** TASK BRIEF **
Repeat all the data that appears below, keeping it exact.
START SUPPLIED MATERIAL
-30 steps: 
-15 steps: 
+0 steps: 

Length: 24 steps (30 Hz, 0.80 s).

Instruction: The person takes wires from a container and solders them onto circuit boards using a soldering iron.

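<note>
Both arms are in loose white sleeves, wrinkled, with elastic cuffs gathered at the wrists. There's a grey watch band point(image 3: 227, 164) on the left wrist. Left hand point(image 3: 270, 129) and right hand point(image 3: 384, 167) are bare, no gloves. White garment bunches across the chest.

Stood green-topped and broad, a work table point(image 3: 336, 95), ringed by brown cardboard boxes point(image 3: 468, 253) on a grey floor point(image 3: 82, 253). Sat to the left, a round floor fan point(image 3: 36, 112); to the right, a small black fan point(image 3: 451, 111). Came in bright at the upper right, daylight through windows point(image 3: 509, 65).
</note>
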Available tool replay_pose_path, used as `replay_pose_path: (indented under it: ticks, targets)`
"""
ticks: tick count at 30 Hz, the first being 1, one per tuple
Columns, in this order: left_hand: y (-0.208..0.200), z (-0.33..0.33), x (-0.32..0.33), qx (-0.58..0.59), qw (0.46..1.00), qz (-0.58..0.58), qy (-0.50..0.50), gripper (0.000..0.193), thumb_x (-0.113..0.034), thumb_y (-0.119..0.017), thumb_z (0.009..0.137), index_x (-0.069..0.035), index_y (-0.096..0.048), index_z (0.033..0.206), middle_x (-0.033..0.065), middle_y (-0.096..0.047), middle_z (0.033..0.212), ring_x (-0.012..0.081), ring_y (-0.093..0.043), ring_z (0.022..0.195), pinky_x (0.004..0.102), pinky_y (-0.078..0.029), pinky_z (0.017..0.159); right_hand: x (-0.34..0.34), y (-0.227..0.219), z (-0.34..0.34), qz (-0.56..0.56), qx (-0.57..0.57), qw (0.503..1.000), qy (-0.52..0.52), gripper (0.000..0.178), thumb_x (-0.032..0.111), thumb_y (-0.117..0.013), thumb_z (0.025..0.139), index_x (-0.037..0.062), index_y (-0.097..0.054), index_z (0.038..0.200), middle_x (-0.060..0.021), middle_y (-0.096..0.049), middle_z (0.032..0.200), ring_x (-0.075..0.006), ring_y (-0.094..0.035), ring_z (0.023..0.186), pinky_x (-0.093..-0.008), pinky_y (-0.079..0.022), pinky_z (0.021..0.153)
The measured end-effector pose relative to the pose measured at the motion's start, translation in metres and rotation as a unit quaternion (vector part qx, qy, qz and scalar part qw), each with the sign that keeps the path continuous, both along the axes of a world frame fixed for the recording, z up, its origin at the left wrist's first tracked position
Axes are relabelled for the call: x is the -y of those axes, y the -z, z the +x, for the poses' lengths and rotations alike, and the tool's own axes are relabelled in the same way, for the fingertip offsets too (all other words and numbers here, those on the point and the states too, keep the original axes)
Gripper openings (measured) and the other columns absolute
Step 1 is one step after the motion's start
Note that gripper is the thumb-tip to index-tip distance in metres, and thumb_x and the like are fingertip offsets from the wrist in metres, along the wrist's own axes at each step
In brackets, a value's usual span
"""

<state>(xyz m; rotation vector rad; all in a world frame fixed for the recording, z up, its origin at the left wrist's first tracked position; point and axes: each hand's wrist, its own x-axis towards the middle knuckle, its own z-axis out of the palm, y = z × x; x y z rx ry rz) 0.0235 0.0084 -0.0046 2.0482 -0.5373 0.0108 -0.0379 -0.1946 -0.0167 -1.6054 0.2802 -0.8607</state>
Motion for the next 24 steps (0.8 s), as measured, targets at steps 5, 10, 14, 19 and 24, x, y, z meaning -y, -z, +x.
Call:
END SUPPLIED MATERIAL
** TASK ANSWER **
-30 steps: 
-15 steps: 
+0 steps: 

Length: 24 steps (30 Hz, 0.80 s).

Instruction: The person takes wires from a container and solders them onto circuit boards using a soldering iron.

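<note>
Both arms are in loose white sleeves, wrinkled, with elastic cuffs gathered at the wrists. There's a grey watch band point(image 3: 227, 164) on the left wrist. Left hand point(image 3: 270, 129) and right hand point(image 3: 384, 167) are bare, no gloves. White garment bunches across the chest.

Stood green-topped and broad, a work table point(image 3: 336, 95), ringed by brown cardboard boxes point(image 3: 468, 253) on a grey floor point(image 3: 82, 253). Sat to the left, a round floor fan point(image 3: 36, 112); to the right, a small black fan point(image 3: 451, 111). Came in bright at the upper right, daylight through windows point(image 3: 509, 65).
</note>
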Available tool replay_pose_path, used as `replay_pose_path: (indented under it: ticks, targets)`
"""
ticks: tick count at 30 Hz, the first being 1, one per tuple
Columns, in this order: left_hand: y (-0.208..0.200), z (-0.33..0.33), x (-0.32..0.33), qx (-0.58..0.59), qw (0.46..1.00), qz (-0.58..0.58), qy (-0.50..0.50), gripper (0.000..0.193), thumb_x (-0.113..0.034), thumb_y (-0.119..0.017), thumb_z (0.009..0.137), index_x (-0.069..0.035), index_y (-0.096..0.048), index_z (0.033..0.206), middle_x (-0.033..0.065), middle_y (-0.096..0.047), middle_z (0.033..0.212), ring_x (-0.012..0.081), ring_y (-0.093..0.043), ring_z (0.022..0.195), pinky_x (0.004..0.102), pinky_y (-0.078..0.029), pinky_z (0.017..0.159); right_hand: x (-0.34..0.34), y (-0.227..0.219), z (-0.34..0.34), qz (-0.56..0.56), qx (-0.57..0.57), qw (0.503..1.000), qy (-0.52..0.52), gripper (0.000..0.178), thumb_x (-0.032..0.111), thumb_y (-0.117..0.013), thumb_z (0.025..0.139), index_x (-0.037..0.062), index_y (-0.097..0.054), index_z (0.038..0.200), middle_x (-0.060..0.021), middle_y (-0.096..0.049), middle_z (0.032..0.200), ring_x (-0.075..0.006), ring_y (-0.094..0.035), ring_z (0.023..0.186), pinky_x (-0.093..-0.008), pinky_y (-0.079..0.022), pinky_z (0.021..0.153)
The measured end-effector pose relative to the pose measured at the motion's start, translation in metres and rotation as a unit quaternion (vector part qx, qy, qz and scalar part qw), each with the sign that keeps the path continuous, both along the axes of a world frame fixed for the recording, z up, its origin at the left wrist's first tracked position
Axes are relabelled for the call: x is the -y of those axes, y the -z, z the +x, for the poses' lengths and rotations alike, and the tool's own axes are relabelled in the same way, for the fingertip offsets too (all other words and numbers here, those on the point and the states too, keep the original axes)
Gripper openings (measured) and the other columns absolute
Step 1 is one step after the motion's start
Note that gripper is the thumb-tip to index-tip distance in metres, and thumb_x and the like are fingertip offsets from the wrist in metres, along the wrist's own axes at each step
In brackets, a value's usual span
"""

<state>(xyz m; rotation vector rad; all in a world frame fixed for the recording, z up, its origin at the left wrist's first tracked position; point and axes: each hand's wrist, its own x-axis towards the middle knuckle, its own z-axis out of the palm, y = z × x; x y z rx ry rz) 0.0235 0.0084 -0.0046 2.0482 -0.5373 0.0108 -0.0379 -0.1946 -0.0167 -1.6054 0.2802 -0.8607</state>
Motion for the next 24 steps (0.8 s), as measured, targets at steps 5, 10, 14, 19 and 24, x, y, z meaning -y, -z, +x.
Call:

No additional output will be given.